What was the purpose of the ancient Greek Olympics? No one really knows. But the first essay in this book examines one early Greek games whose purpose we do know. And that was to cleanse the site of a massacre from a deadly pollution. These games were a periodic ritual to appease the furious dead. And they worked. The second essay looks again at what is due to Caesar. Jesus makes no compromise with the Romans. If the penny was Caesar's, Caesar was Jehovah's.
The title essay frames the last thousand years of Western history as a series of political constitutions. We travel backwards in time from the democracies now through plutocracy, aristocracy and theocracy to the first millennium. It is a contrary history because it goes backwards and because it argues that people's lives in those earlier times were usually better than ours in one vital respect.

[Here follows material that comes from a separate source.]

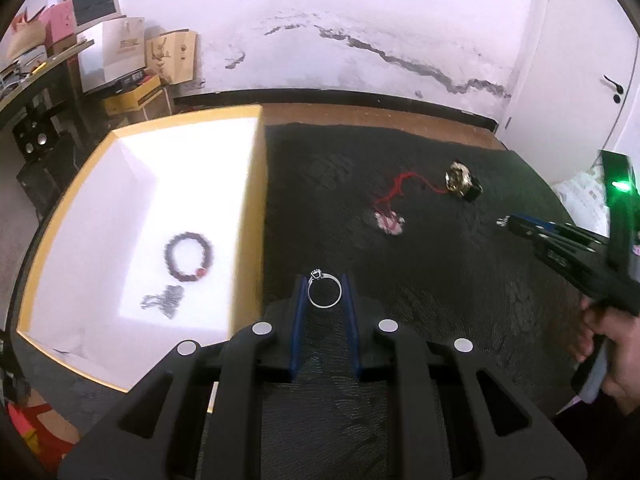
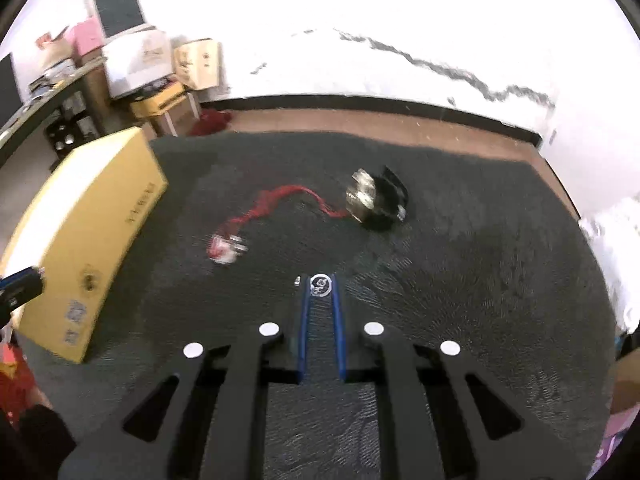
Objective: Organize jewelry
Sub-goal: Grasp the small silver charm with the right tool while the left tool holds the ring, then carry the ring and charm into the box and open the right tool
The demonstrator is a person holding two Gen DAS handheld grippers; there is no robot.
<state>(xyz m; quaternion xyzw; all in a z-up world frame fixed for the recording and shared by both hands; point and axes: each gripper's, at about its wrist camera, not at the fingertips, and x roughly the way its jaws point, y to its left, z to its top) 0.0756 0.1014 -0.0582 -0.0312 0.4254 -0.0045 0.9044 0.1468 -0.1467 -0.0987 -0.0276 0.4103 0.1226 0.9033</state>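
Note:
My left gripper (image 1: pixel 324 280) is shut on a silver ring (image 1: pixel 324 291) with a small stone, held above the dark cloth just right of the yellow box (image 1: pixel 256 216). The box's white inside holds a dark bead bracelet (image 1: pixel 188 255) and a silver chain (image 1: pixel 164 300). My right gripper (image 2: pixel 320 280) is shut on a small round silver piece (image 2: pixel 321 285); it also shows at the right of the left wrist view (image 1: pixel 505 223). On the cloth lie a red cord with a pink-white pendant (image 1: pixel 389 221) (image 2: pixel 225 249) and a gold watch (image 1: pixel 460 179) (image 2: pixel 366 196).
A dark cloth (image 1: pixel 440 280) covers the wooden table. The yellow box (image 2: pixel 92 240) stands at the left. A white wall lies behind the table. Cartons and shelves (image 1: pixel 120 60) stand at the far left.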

Other essays provide a metaphysical basis for the professions, demonstrate the intellectual power of John Keats, and argue that the Laws of Gravity are spiritual. Newton himself wrote that one of his laws was a principle of Pythagoras. The front cover shows Aphrodite on the Portland Vase, which is also re-interpreted.

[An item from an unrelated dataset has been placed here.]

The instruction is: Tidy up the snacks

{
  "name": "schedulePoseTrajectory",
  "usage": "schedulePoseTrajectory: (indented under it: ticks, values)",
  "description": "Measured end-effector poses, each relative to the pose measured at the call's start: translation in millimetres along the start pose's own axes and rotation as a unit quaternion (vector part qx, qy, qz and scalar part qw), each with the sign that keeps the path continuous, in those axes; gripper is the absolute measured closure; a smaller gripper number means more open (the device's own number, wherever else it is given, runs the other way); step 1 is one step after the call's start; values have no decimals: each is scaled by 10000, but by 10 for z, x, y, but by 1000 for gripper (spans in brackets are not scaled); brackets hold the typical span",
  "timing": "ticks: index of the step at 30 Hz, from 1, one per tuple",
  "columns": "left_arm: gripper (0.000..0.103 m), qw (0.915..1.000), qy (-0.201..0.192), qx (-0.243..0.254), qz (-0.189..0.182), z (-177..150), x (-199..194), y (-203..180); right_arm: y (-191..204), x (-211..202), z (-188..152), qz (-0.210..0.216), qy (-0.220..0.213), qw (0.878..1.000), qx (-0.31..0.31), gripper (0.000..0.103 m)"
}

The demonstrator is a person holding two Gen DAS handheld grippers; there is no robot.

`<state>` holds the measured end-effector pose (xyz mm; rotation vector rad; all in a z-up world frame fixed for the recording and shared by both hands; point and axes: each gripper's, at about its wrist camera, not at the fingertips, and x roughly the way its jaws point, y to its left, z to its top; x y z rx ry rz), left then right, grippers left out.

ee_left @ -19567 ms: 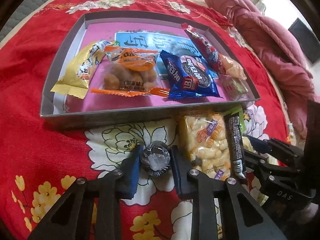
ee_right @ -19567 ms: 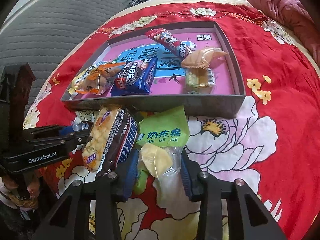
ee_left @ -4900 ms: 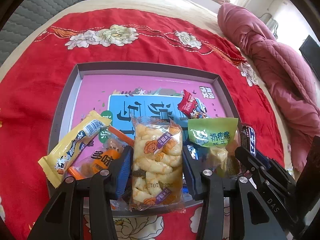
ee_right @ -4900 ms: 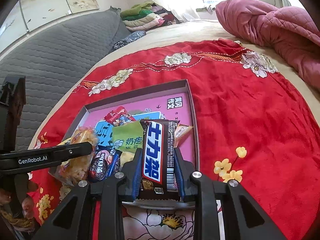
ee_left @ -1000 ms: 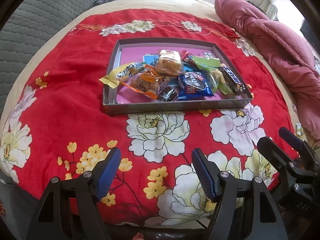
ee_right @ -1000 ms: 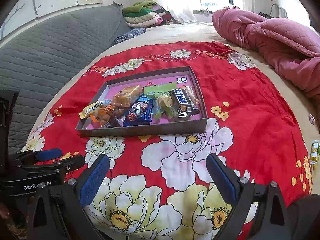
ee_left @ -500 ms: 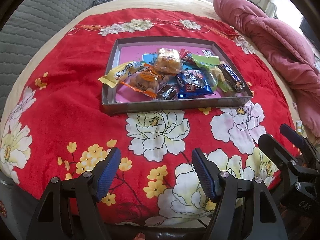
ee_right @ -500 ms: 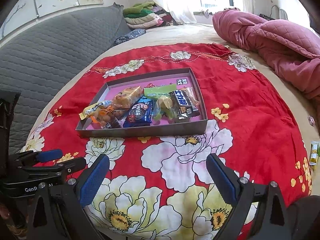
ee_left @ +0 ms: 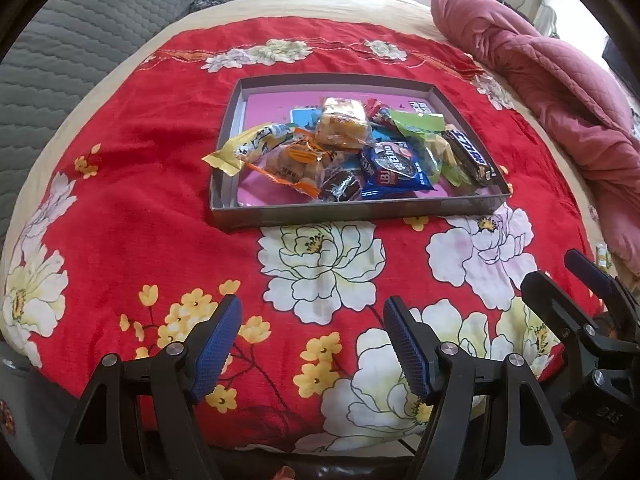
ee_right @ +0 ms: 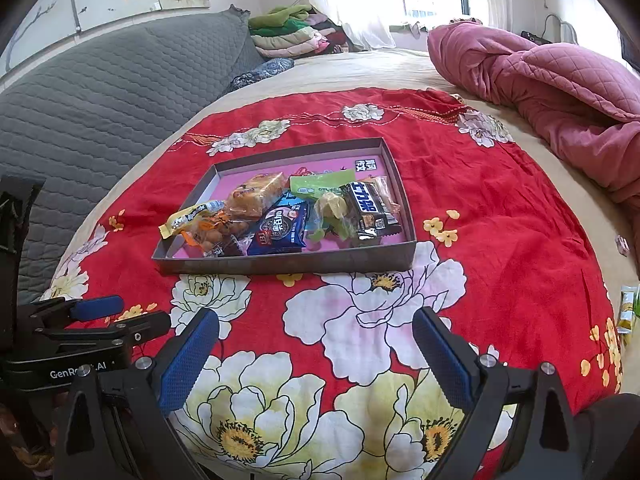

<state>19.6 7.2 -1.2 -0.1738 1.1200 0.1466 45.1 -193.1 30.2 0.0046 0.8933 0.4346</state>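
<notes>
A grey box lid (ee_left: 352,212) (ee_right: 288,264) with a pink floor lies on the red flowered blanket. Several snacks lie inside: a yellow stick pack (ee_left: 248,146), an orange bag (ee_left: 296,160), a puff bag (ee_left: 342,122), a blue cookie pack (ee_left: 394,168) (ee_right: 280,228), a green pack (ee_left: 420,122) and a dark chocolate bar (ee_left: 468,156) (ee_right: 368,206). My left gripper (ee_left: 312,316) is open and empty, well in front of the lid. My right gripper (ee_right: 316,326) is open and empty too, also in front of it.
The red blanket (ee_left: 140,208) covers a bed with a grey quilted headboard (ee_right: 100,92) at the left. A pink quilt (ee_right: 552,88) lies bunched at the right. A small green packet (ee_right: 626,312) lies beyond the blanket's right edge. Folded clothes (ee_right: 288,32) are stacked far back.
Both grippers have drawn back from the lid over the last second, open and empty. About five seconds ago the left held the puff bag and the right the chocolate bar; both now lie in the lid.
</notes>
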Motion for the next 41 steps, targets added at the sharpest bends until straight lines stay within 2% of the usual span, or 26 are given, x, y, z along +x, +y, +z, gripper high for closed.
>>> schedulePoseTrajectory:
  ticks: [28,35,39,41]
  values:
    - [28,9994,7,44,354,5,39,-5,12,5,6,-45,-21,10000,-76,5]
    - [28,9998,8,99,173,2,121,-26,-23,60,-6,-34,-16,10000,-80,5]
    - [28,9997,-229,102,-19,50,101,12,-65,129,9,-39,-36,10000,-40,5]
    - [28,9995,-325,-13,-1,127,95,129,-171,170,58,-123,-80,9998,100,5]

Roger Sworder graduated Master of Arts from the University of Oxford, taking his degree in the study of Classical Philosophy and History. He undertook doctoral studies at the Australian National University with a thesis on Plato's theory of knowledge. His first book, Mining, Metallurgy and the Meaning of Life, examines the consecration and, more recently, the desecration of these crafts in Western history. In 2008, Sophia Perennis published Sworder's Science & Religion in Archaic Greece: Homer on Immortality, Parmenides at Delphi. Sworder recently retired as lecturer in the Department of Arts at La Trobe University, Bendigo, where he was a member of a team that provided one of the few courses in traditional studies in the West.